In February something very very very exciting happened – which I haven’t yet written about here. All the details have finally been worked out, so I can now make my small announcement.
My novel Fog Island Mountains won the Center for Fiction’s Christopher Doheny Award, sponsored by Audible. The book will be published this coming fall with Tantor Publishing. Here is what the book is about:
Huddled beneath the volcanoes of the Kirishima (Fog Island) mountain range in southern Japan, the inhabitants of small town Komachi are waiting for the biggest of the summer’s typhoons. South African expatriate Alec Chester has lived in Komachi for nearly forty years. Alec considers himself an ordinary man, with common troubles and mundane achievements—until his doctor gives him a terminal cancer diagnosis and his wife disappears into the gathering storm. Kanae Chester flees from Alec’s diagnosis, even going so far as to tell a recently renewed childhood friendship that she is already a widow. Her willful avoidance of the truth leads her to commit a grave infidelity and only when Alec is suspected of checking himself out of the hospital to commit a quiet suicide does Kanae come home to face what it will mean to lose her husband.
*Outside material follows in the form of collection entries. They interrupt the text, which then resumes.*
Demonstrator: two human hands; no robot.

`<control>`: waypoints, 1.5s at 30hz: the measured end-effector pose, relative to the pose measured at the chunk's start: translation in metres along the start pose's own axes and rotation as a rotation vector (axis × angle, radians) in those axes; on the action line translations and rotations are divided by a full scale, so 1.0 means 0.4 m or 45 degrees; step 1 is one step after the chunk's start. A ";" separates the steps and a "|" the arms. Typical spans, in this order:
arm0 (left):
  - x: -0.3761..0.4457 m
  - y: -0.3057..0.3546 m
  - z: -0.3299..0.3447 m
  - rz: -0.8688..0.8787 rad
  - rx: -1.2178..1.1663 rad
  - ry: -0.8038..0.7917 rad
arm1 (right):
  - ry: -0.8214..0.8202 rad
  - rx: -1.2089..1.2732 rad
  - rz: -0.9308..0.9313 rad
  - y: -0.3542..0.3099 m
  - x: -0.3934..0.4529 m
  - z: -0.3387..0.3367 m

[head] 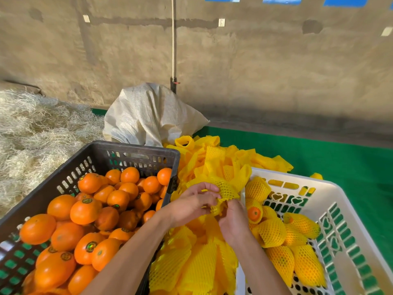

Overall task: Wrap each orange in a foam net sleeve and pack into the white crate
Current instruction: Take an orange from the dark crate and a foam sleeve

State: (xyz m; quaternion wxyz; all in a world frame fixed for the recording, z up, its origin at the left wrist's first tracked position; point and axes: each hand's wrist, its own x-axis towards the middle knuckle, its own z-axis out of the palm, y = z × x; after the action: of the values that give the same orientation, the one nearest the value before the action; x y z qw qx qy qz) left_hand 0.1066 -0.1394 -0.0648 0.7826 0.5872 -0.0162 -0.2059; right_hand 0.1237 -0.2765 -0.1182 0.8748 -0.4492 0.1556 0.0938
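Both forearms reach in from below, meeting over the loose sleeve pile [191,262]. Left hand [192,204] and right hand [232,222] curl their fingers, pinching a yellow foam net sleeve [224,193], its long axis running up-right, between black crate [136,151] and white crate [348,211].

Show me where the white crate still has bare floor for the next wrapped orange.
The white crate has bare perforated floor along its far wall and right wall, beyond the wrapped oranges. Its left and near side is crowded with them. Both hands hold a foam net sleeve over the pile of loose sleeves between the crates.
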 end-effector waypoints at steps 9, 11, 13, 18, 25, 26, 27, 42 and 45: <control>0.005 -0.015 0.007 0.365 0.339 0.386 | -0.354 -0.197 0.151 -0.001 -0.019 0.031; 0.007 -0.023 -0.009 0.469 0.596 0.558 | -0.392 -0.166 0.177 0.011 -0.010 0.023; 0.014 -0.030 -0.029 0.479 0.781 0.593 | -0.418 -0.161 0.203 0.018 -0.008 0.022; 0.024 -0.055 -0.039 0.405 1.052 0.747 | -0.400 -0.196 0.112 0.028 0.000 0.018; 0.011 -0.039 -0.030 0.556 0.986 0.600 | -0.420 -0.138 0.111 0.017 -0.003 0.015; 0.009 -0.036 -0.024 0.565 0.970 0.551 | -0.421 -0.131 0.112 0.017 -0.004 0.015; 0.007 -0.033 -0.021 0.564 0.924 0.518 | -0.420 -0.122 0.109 0.017 -0.008 0.018; 0.005 -0.012 -0.017 -0.010 0.520 0.345 | -0.400 -0.387 -0.177 0.030 -0.009 0.010; 0.010 -0.023 -0.016 -0.085 0.459 0.335 | -0.321 -0.552 -0.310 0.027 -0.009 -0.002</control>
State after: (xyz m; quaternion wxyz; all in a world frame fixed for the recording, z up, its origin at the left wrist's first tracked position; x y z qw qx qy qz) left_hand 0.1094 -0.1369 -0.0761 0.6530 0.7397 0.0690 -0.1470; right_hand 0.1168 -0.2710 -0.1254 0.7754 -0.6262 -0.0334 0.0744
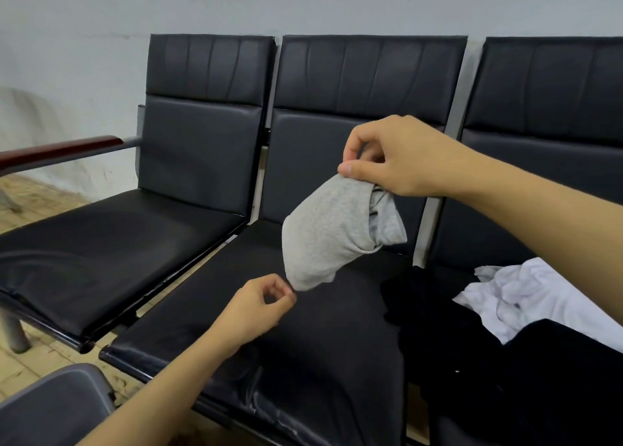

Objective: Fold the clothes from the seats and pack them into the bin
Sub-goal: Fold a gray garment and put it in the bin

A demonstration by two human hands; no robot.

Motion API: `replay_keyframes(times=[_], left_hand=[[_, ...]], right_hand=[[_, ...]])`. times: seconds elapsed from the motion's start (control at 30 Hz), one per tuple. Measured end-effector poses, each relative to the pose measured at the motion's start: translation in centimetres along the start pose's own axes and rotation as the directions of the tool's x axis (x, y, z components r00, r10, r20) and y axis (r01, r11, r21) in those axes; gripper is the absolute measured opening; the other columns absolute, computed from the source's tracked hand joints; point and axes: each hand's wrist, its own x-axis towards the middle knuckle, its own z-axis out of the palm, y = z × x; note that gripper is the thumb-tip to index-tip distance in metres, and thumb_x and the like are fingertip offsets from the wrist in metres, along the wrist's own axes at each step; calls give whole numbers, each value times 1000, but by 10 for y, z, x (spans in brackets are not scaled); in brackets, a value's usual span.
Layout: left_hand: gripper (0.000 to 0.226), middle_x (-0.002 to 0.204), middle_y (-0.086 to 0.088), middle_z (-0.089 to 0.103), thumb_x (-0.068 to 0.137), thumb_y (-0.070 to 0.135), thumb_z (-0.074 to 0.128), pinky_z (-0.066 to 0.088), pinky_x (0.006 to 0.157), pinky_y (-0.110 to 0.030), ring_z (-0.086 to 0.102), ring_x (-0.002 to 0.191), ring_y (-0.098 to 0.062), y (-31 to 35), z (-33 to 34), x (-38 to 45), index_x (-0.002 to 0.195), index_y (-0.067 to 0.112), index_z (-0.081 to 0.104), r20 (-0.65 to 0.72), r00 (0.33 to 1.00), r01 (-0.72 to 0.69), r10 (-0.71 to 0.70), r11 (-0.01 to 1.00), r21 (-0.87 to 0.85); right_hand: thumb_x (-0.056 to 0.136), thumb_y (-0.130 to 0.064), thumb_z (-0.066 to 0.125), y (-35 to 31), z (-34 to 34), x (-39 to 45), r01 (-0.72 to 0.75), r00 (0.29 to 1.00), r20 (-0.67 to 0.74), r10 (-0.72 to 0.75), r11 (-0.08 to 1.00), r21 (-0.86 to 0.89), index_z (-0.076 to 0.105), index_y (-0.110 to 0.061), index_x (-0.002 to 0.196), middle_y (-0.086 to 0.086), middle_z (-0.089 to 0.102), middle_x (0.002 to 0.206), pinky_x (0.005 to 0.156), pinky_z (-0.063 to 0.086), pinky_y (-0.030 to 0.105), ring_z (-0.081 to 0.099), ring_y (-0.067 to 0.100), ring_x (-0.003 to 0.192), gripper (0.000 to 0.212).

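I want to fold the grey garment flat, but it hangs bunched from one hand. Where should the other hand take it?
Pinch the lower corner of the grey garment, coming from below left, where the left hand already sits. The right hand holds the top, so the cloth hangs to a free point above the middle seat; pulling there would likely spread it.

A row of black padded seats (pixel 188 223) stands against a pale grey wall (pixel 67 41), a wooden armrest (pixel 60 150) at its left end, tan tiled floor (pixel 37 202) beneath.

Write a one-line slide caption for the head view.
Right hand lifts a grey garment over the seats; left hand pinches its corner.
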Motion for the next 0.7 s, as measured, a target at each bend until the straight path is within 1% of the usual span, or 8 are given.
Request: replay_keyframes(times=[0.03,0.13,0.27,0.4,0.5,0.53,0.63,0.7], left_hand=[[16,92,13,71,92,38,76,56,71,-29,65,70,-5,0,-6,1,100,31,64,17,1000,-14,13,999,39],[77,135,17,50,77,59,84,51,86,-20,63,111,-2,5,-31,4,138,46,40,108,988,-124,112,987,106],[118,154,24,28,63,78,82,48,100,-24,43,137,-1,31,-63,6,155,60,11,262,920,-343,291,921,183],[98,149,31,40,75,66,84,37,117,-34,37,140,3,52,-74,3,150,67,21,454,848,-413,273,878,244],[64,129,39,55,85,46,80,38,107,-13,50,125,9,61,-72,-18,137,56,44,509,806,-448,302,873,191],[55,125,38,58,86,41,78,42,102,-11,54,121,8,58,-72,-24,133,49,50,489,813,-449,318,876,177],[41,113,11,66,89,53,78,53,94,-37,62,108,-11,35,-80,-39,121,32,64,341,868,-455,361,854,253],[41,100,7,63,87,63,71,53,84,-42,60,98,-15,20,-86,-48,110,31,65,241,886,-460,397,824,332]], right_hand=[[96,-43,69,-2,2,0,19,1000,19,-19,1000,-5,67,-33,89,-21,73,74,67,44,19,66,-1,71,13],[97,-42,70,-8,2,0,74,992,99,-72,997,-15,67,-34,91,-19,73,78,66,44,20,65,1,69,10],[97,-42,69,-22,4,-2,179,955,245,-166,983,-31,66,-37,96,-20,72,80,68,47,23,65,4,73,6],[98,-41,68,-42,15,-6,269,911,327,-251,963,-12,66,-37,99,-23,70,81,69,46,16,64,1,78,6],[97,-41,69,-51,23,-8,316,891,344,-294,949,-7,66,-37,99,-22,70,79,68,43,12,64,-1,79,6],[97,-40,69,-52,26,-10,319,891,341,-300,948,-1,66,-36,98,-22,70,78,69,43,12,65,-2,80,5],[96,-41,70,-50,38,-15,304,906,306,-292,953,10,66,-36,96,-21,70,78,74,49,18,65,-3,81,6],[95,-43,69,-47,51,-17,282,919,281,-278,959,28,66,-37,96,-21,71,80,79,54,29,66,-3,82,7]])
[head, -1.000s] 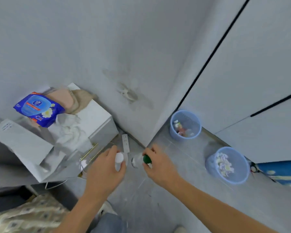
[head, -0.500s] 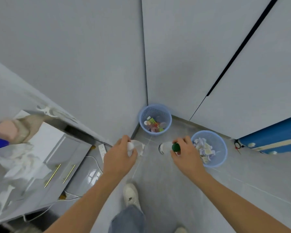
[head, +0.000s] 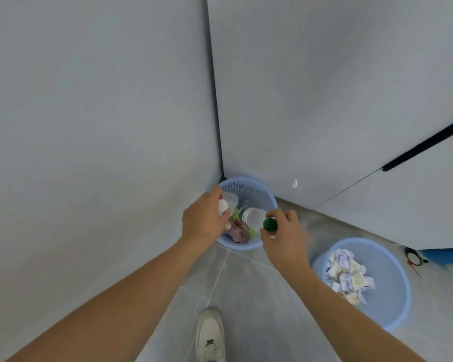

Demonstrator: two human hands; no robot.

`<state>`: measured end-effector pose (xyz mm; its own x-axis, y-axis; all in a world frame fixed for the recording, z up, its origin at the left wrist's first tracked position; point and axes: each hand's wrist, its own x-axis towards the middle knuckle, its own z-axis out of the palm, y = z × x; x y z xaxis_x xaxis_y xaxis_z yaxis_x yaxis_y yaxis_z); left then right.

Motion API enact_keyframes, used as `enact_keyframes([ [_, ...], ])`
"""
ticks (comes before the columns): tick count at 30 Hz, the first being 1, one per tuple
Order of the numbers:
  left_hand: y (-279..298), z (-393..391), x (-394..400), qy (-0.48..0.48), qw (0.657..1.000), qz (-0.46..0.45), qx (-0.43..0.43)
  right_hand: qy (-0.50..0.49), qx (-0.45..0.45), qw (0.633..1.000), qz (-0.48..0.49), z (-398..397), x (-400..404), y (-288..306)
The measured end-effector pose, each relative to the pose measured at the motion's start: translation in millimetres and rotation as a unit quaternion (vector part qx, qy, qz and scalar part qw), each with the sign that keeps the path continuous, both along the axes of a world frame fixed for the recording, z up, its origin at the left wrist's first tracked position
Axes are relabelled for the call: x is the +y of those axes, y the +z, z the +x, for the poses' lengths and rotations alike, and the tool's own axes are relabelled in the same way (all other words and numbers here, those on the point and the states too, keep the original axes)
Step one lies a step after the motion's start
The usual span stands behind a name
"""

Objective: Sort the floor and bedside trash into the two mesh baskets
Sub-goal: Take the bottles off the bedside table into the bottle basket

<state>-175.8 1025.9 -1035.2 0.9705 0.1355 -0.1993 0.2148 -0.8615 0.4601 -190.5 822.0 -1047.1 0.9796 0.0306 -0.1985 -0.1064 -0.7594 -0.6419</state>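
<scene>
Both hands hover over the blue mesh basket (head: pixel 256 190) in the wall corner, which holds wrappers and other packaging. My left hand (head: pixel 203 220) grips a clear plastic bottle with a white cap (head: pixel 229 203) above the basket's left rim. In my right hand (head: pixel 283 235) is a clear bottle with a green cap (head: pixel 254 218), held by its cap end with its body pointing into the basket. A second blue mesh basket (head: pixel 392 259) stands to the right on the floor, filled with crumpled tissues (head: pixel 347 275).
Grey walls meet in the corner behind the first basket, with white cabinet doors (head: pixel 351 100) at right. My white shoe (head: pixel 210 335) is on the grey tiled floor below. A blue object (head: pixel 447 257) lies at the right edge.
I have stepped toward the corner, and the bedside table has left the view. Both hands carried their bottles from above the floor to over the corner basket.
</scene>
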Motion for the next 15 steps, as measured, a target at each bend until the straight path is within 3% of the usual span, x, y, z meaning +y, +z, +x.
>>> enact_keyframes([
  [9,-92.8,20.9,-16.3,-0.036,0.995,0.025,0.085,0.024,0.046,0.998,-0.020,23.9,-5.8,-83.1],
  [15,-59.8,1.4,-27.0,-0.029,0.993,0.093,0.065,0.097,0.042,0.992,-0.072,0.6,-5.4,-60.9],
])
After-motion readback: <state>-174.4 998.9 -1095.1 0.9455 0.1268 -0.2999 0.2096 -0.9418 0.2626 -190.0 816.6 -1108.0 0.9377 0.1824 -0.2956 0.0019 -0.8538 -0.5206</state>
Narrating this story is Azami, one of Komachi’s oldest and most peculiar inhabitants, the daughter of a famous storyteller with a mysterious story of her own. Azami is interested in the kitsune folktales, stories of foxes that transform into women to trick and then marry the men they have selected, but once discovered were forced to abandon their families. Azami knows the foxes as a healer, but she learned of them first as a child, from her Grandfather’s stories and from her Grandmother’s deep-rooted superstitions.
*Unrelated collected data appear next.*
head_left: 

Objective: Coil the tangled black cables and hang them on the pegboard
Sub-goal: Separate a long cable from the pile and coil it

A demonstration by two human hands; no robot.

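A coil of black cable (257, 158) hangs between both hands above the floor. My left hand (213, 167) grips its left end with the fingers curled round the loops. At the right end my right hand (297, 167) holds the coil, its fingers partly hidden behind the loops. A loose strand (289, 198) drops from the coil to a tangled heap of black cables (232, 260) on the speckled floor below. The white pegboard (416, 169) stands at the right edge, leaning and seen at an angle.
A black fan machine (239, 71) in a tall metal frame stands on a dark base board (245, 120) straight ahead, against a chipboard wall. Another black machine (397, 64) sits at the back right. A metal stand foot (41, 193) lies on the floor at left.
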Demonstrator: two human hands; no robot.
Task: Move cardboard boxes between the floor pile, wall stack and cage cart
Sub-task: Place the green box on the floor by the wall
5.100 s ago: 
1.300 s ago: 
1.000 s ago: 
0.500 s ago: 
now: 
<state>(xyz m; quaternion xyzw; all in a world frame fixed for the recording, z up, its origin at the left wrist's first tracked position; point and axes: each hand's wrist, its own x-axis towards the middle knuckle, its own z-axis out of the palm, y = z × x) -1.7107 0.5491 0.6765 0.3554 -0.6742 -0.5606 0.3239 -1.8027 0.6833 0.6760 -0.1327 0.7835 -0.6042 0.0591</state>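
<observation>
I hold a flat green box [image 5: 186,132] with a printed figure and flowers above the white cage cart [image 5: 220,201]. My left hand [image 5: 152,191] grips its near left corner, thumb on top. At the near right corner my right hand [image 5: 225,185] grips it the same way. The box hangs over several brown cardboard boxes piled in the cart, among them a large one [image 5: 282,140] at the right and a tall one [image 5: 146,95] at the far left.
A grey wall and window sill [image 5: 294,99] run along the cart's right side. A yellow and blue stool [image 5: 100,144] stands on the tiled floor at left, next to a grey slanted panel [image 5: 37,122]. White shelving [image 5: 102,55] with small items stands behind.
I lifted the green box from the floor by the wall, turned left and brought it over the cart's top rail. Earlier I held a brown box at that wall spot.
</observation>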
As Azami writes (and invents and rewrites) Alec and Kanae’s story, also telling tangential stories about the couple’s three children and other Komachi townspeople, Fog Island Mountains becomes the story of an entire town and how it submits to this typhoon, how it watches a beloved English teacher get ready to die, and how it wonders at the unexpected disappearance of his faithful wife. In this Azami is re-inventing the kitsune folktale, revealing herself and cannibalizing her own difficult history.
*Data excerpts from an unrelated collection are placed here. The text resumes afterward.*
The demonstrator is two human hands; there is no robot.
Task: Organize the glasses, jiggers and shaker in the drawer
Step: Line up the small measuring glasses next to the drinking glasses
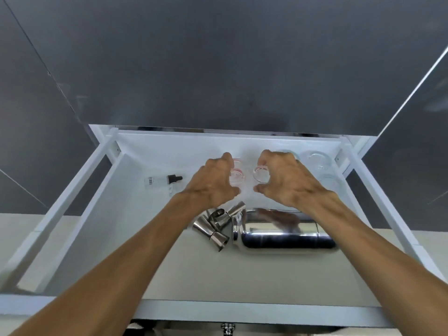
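In the open white drawer (150, 214), the left hand (213, 183) curls its fingers around a small clear glass with a pinkish tint (236, 177), and the right hand (286, 180) pinches a second small clear glass (261, 174). Steel double-cone jiggers (215, 226) lie beside a mirror-polished shaker (283, 235). A clear dropper bottle (162, 181) carries a barcode label, unreadable.

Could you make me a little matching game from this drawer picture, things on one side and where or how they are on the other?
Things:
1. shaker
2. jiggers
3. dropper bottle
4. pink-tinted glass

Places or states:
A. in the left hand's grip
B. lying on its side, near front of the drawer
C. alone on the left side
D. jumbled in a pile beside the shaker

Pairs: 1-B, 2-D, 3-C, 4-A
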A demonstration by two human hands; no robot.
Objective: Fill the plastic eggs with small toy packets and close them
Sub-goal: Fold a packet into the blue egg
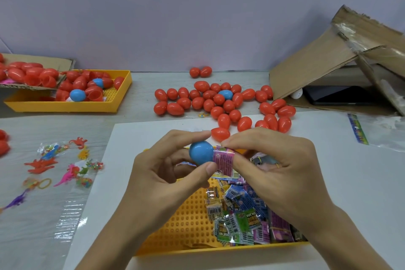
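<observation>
Blue egg half (201, 152) sits above the near yellow tray (182, 221), pinched between the thumb and fingers of the left hand (166, 173), its open side facing right. The right hand (274, 164) holds a rolled pink packet (224, 159) between fingertips and thumb, the packet's end touching the egg's mouth. More packets (243, 215) lie heaped in the tray under the hands, closed red eggs (219, 103) are scattered on the table beyond, and a far yellow tray (118, 103) at left holds open halves
</observation>
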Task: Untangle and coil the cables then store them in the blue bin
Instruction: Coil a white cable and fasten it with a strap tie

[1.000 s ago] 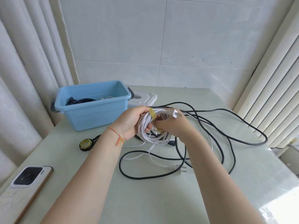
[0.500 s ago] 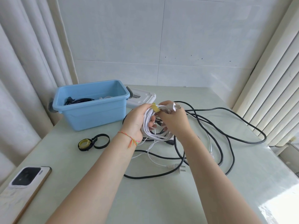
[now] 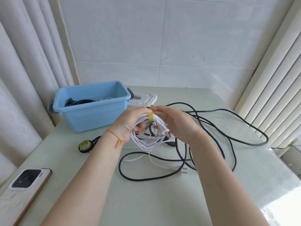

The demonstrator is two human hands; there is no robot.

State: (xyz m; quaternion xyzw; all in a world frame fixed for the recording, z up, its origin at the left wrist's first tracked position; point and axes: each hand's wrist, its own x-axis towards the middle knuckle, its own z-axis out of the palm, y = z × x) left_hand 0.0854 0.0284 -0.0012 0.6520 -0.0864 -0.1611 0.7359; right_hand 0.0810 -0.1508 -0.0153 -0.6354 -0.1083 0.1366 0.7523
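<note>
Tabletop, pale green and glossy, is running to a white tiled wall, with curtains hanging at both sides; we are reading no writing anywhere. We are holding the white cable coil above the table's middle, our left hand curling around its loops, our right hand pinching the yellow strap wrapping it. Black cable is sprawling toward the right edge. The blue bin is sitting by the far left corner.
</note>
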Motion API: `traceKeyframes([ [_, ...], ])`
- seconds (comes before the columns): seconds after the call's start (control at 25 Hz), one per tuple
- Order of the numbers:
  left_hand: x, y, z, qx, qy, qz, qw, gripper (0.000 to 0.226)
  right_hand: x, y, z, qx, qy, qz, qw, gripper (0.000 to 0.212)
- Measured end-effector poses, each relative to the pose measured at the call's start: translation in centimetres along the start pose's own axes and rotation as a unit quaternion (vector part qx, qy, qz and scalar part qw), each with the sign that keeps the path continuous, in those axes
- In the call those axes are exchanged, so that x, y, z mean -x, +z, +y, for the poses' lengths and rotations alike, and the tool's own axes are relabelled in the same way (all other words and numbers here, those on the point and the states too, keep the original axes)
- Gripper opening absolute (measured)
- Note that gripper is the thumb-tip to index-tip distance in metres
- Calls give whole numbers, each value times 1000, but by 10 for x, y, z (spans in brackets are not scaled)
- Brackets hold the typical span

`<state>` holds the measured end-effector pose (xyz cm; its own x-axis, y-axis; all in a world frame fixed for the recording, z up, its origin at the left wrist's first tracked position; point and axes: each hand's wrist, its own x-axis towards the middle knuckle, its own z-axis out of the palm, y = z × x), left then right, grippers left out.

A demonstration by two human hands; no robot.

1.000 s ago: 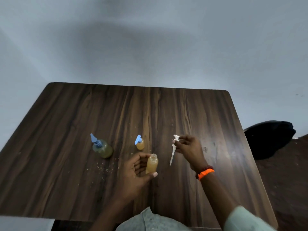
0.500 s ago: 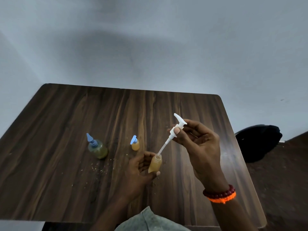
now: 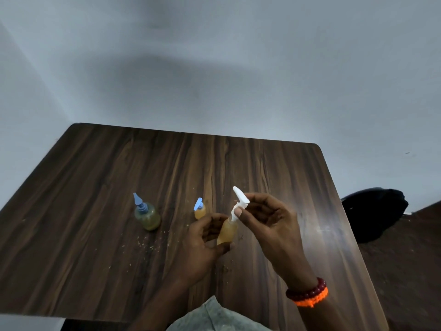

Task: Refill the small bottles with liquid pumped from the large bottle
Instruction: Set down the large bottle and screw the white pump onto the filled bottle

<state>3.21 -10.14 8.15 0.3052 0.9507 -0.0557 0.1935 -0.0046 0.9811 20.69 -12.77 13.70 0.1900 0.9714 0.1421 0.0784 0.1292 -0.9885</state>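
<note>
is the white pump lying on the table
No, the right hand holds the white pump at the mouth of the bottle gripped by the left hand.

The person's right wrist wears a dark red beaded bracelet (image 3: 307,290) beside a bright orange braided band (image 3: 313,299), both forearms are bare, and a pale grey speckled garment (image 3: 214,317) shows at the bottom edge.
</note>
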Motion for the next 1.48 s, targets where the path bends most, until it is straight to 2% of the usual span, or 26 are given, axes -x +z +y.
traceKeyframes([
  [0.16,-3,-6,2,5,14,-1,1000,53,4,6,5,15,15,-14,1000,29],
  [0.36,-5,-9,0,8,19,-3,1000,49,1,9,6,94,25,-9,995,22],
  [0.64,-6,-13,-1,11,19,-12,1000,46,0,14,6,169,9,-5,986,32],
  [0.8,-7,-16,1,19,20,-8,1000,50,0,11,7,156,36,-47,986,28],
  [0.88,-6,-17,2,16,22,-7,1000,50,1,11,9,158,31,-41,986,27],
  [1.0,-6,-16,4,7,23,-5,1000,50,3,15,11,164,40,-6,986,38],
  [1.12,-6,-15,4,-1,24,-11,1000,48,4,16,12,160,50,-12,986,45],
  [1.32,-6,-15,6,12,25,-14,1000,47,-1,15,13,139,43,-14,989,29],
  [1.48,-5,-15,7,11,32,-16,999,45,0,17,13,177,28,-18,984,46],
])
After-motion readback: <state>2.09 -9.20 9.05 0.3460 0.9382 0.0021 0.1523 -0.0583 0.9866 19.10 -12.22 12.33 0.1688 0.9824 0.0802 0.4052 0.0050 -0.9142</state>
The book is about illness and grief, about mixed culture families and relationships, and ultimately about storytelling. And (I tell you this because no one might ever notice) it is also a contemporary re-working of the longest of the classical Japanese poetry forms, the chōka (長歌).
I’m obviously really excited about this. (And obviously a little terrified, too). Once the book has a cover, I’ll post a link. And I will probably post a few excerpts over the summer.